Y esto hizo que considerara por fin una idea nueva.
El que llevaba la armadura de Bartuc parecía ciertamente un guerrero, un soldado y, tal como ella misma lo había descrito, un hombre sencillo. En otras palabras, un necio. Galeona sabía bien cómo manipular a tales hombres. Dado que era un hombre, estaría indefenso ante sus encantos; dado que era un necio, nunca se daría cuenta de ello.
Tendría que ver cómo iban las cosas con el general y con Xazak. Si parecía que uno u otro podía serle de utilidad, Galeona haría lo que pudiera para inclinar la balanza en su favor. Ciertamente, Malevolyn con la armadura del caudillo podría ocuparse de su siniestro compañero. Sin embargo, si era Xazak el que obtenía primero la reliquia completa, él sería al que habría de seguir.
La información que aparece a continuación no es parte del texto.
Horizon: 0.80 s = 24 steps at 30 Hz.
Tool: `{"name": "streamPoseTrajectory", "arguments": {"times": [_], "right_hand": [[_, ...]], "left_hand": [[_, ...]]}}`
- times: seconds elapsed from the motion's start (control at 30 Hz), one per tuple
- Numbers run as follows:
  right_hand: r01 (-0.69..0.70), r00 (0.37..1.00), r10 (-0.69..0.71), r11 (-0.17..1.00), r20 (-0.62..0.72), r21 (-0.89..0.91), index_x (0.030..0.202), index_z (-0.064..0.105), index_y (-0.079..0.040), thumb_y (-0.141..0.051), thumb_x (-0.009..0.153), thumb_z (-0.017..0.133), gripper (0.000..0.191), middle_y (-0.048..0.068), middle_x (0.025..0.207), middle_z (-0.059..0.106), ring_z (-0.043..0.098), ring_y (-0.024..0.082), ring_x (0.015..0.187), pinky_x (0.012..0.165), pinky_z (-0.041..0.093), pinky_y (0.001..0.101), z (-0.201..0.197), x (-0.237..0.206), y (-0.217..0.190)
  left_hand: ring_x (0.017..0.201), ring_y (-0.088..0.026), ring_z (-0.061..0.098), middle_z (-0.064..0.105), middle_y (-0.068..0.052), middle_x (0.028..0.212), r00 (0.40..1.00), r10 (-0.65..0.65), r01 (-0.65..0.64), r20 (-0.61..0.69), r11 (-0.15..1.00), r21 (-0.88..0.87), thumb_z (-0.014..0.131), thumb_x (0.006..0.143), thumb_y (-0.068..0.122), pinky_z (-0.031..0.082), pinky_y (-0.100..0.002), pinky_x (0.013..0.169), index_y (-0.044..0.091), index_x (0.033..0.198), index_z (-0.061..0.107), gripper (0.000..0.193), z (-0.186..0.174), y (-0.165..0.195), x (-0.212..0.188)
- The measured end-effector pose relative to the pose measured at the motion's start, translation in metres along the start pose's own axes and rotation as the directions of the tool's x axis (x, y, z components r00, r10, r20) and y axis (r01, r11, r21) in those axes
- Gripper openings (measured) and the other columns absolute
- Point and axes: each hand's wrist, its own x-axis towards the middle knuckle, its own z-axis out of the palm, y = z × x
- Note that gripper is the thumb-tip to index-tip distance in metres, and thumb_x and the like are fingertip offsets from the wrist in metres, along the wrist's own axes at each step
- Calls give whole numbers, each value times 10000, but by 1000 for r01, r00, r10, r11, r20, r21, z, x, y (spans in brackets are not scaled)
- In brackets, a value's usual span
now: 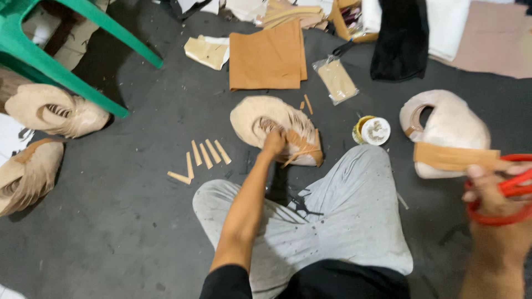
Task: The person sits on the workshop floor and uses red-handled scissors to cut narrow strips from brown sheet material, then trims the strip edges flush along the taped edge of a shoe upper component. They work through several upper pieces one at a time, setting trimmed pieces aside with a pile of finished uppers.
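Note:
My left hand point(274, 141) reaches forward over my grey-trousered knee and rests on a stack of beige shoe-upper pieces point(266, 119) with tan straps on the dark floor; whether its fingers grip anything I cannot tell. My right hand point(490, 191), at the right edge, is closed around red-handled scissors point(507, 191). A tan rectangular strip point(454, 156) sticks out to the left of the scissors. A second pile of beige upper pieces point(451, 124) lies just behind that strip.
Several short tan strips point(202, 158) lie left of my knee. An open tin of glue point(372, 130) stands by the stack. Tan sheets point(267, 58), a plastic bag point(336, 80), a green plastic chair point(61, 50) and more beige piles point(55, 111) surround the spot.

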Motion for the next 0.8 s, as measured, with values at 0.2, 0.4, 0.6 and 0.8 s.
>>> {"name": "streamPoseTrajectory", "arguments": {"times": [0.2,0.4,0.6,0.8], "right_hand": [[-13,975,42,991,217,-134,1020,658,46,-47,909,795,199,78,706,649,582,113,539,492,448,236,62,15,-52],[-307,773,262,951,578,-20,1060,584,11,-18,785,855,388,90,821,602,597,113,572,470,507,273,125,16,-45],[88,681,-24,995,732,-49,1082,519,-6,-33,880,723,288,24,933,649,752,96,868,720,618,273,123,31,-44],[542,525,413,512,744,-666,1135,609,-122,-504,871,809,505,117,688,712,714,264,664,644,521,359,104,21,-59]], "left_hand": [[1167,-293,645,709,-176,1207,997,69,-26,34,719,-695,521,1069,316,470,-394,1049,-22,1219,690,406,-31,81,-83],[1161,-148,615,643,-84,1286,964,120,241,237,-19,-970,632,1023,91,469,-343,1060,15,1386,560,377,-89,163,-175],[1159,-219,675,683,-134,1257,989,-52,115,140,-326,-938,592,982,91,535,-403,1026,-35,1344,526,390,-135,167,-173],[1127,-164,663,677,-122,1263,990,-139,-41,-18,-160,-986,663,977,-12,518,-334,1034,-19,1393,509,444,-140,168,-173]]}}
Sin embargo, el extraño seguía siendo una posibilidad. Sin duda a él podría llevarlo de un lado a otro por la nariz, podría decirle lo que debía hacer. Representaba un potencial donde los otros dos representaban un riesgo.
Sí, Galeona pretendía mantener vigilado a aquel idiota por su propio interés. Sería mucho más susceptible a sus deseos que un ambicioso y ligeramente loco comandante militar… y ciertamente menos peligroso que un demonio.